Pourquoi les saisons
La nature est le socle de mon projet pédagogique, pas un supplément quand il fait beau. Le contact avec l’extérieur est un moteur d’éveil exceptionnel : il donne à voir des choses qui changent toutes seules, sans qu’un adulte ait besoin de les expliquer. Une plantation qui pousse, une flaque qui gèle, un arbre qui perd ses feuilles — ce sont des leçons que personne n’a besoin de mettre en mots pour qu’un enfant de deux ans les comprenne.
Les animaux, eux, ouvrent sur autre chose : la taille, le bruit, la peur qu’on apprivoise, la douceur du geste.
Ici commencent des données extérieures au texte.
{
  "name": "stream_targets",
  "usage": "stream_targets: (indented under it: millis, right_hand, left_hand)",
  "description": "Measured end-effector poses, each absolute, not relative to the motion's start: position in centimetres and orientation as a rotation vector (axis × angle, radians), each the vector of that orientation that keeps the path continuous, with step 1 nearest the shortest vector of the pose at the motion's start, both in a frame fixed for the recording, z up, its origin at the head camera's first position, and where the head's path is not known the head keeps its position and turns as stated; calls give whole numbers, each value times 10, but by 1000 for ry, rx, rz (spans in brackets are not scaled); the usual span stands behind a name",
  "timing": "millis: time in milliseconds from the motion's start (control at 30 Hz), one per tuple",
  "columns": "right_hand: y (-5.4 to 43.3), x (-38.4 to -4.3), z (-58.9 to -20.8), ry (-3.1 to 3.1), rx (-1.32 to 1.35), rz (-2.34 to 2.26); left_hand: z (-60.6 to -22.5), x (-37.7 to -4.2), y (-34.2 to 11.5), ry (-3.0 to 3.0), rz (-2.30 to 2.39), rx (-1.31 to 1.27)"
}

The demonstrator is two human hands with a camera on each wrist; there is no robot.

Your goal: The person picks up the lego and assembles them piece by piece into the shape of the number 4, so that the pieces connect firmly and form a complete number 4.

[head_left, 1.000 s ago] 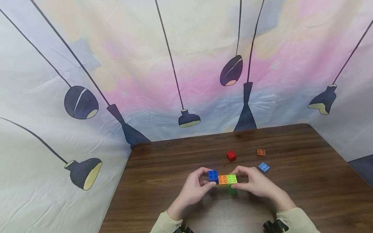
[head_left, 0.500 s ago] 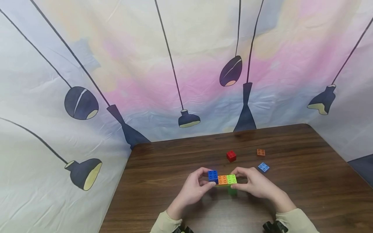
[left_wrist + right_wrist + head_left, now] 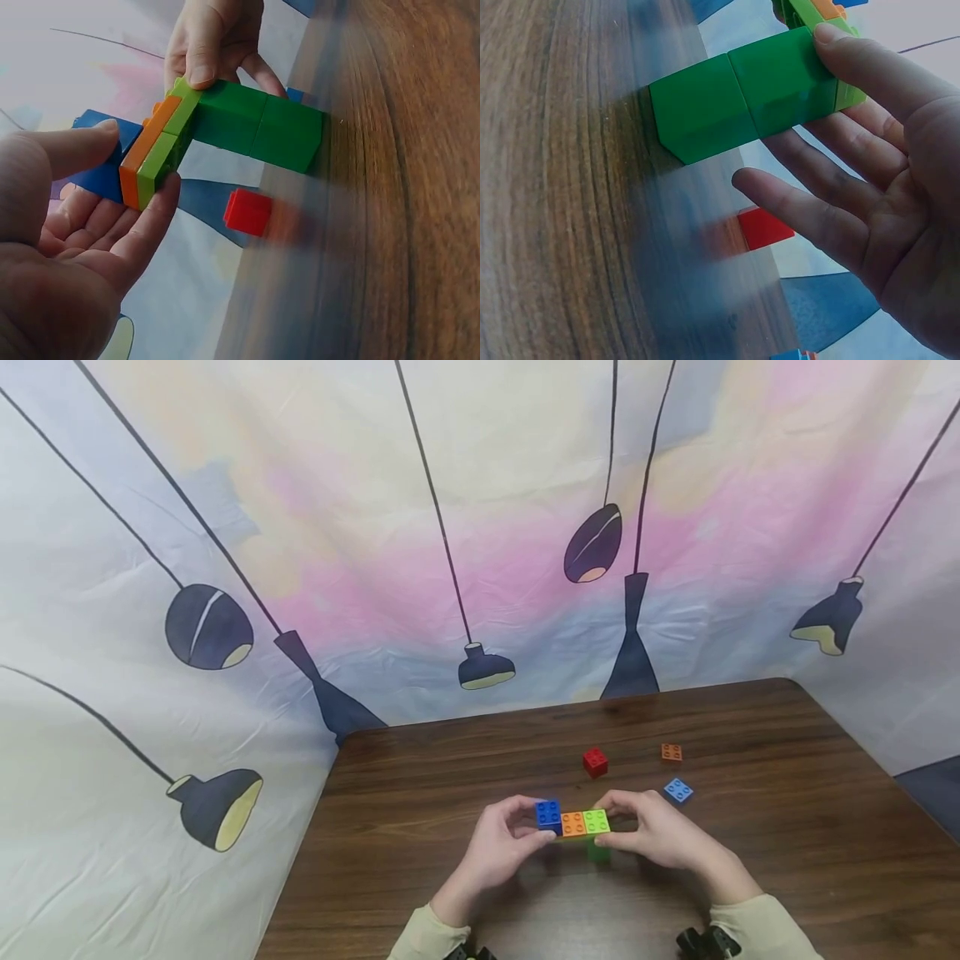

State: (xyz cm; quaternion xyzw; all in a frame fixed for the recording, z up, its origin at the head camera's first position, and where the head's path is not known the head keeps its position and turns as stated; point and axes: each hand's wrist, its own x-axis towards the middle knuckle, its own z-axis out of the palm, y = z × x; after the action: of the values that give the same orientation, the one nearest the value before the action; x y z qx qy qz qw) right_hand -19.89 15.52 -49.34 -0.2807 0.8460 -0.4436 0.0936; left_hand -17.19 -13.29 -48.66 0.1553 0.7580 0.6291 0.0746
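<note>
A build of toy building bricks stands between my hands. Two green bricks (image 3: 742,94) form its upright column on the table. A lime green layer (image 3: 157,157) lies across the column's top and sticks out to the left. On that layer is an orange piece (image 3: 573,823), with a blue brick (image 3: 548,814) at the left end. My left hand (image 3: 498,843) pinches that left end, its thumb on the blue brick and a finger under the lime layer. The right hand (image 3: 660,831) holds the right end between thumb and fingers, above the column.
Behind the build, a red brick (image 3: 596,762) sits on the brown wooden table (image 3: 420,777). To its right lie a flat orange piece (image 3: 671,752) and a flat light blue piece (image 3: 678,790), the latter close to the right hand. A cloth with painted lamps hangs behind the table.
My left hand and the blue brick's end have dipped very slightly. The right hand keeps its place, and the loose pieces have not moved.
</note>
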Motion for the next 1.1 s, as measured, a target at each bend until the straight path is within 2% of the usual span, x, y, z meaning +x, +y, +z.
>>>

C’est aussi ce qui rend la visite de la ferme si utile — on y touche du vivant, ce qu’aucune image de livre ne remplace.
Le reste de l’année continue en parallèle, comme toujours : bibliothèque, instruments de musique, danse, parcours de motricité, puzzles et encastrements, chansons et comptines, histoires, loto sonore.